• _Your goal_
The printed result should hold only the lines from the opening of the data through the line bearing "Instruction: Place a", exactly as given and without pictures.

• _Source data_
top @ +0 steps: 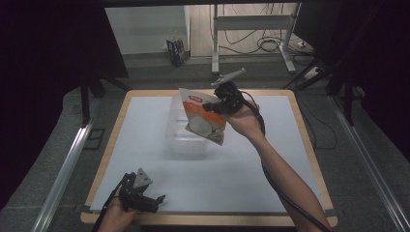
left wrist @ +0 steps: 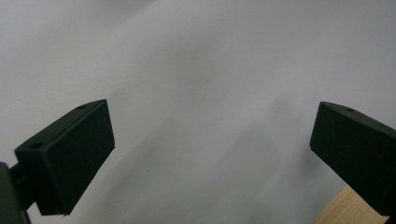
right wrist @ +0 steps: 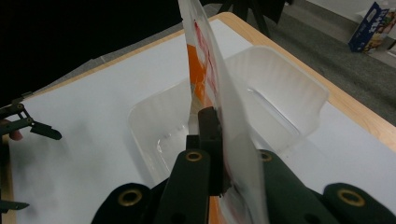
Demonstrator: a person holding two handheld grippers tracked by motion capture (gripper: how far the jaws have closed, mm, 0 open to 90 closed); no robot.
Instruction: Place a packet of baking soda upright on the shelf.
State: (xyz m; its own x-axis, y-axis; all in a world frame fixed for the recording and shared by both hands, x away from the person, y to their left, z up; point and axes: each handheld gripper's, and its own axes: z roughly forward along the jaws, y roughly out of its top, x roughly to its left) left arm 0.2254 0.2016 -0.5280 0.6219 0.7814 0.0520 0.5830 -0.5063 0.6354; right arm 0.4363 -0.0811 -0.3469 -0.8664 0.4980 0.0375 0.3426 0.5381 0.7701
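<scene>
A white and orange snack pouch (top: 203,118) hangs tilted over a clear plastic bin (top: 181,140) in the middle of the table. My right gripper (top: 218,105) is shut on the pouch's right edge. In the right gripper view the pouch (right wrist: 219,84) stands edge-on between the closed jaws of that gripper (right wrist: 217,140), with the bin (right wrist: 280,93) below and beyond it. My left gripper (top: 147,188) rests near the table's front left corner. In its own view the left gripper (left wrist: 210,140) is open, jaws wide apart over bare white surface.
The white table top (top: 145,125) has a wooden rim (top: 208,220). A desk frame with cables (top: 251,29) and a small blue box (top: 176,50) stand on the floor beyond the table. Metal rails (top: 67,164) run along both sides.
</scene>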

• _Solution to this problem_
top @ +0 steps: 
left wrist @ +0 steps: 
right wrist @ +0 steps: 
Demonstrator: a person holding two handheld grippers tracked by motion capture (gripper: how far the jaws have closed, mm, 0 open to 90 closed); no robot.
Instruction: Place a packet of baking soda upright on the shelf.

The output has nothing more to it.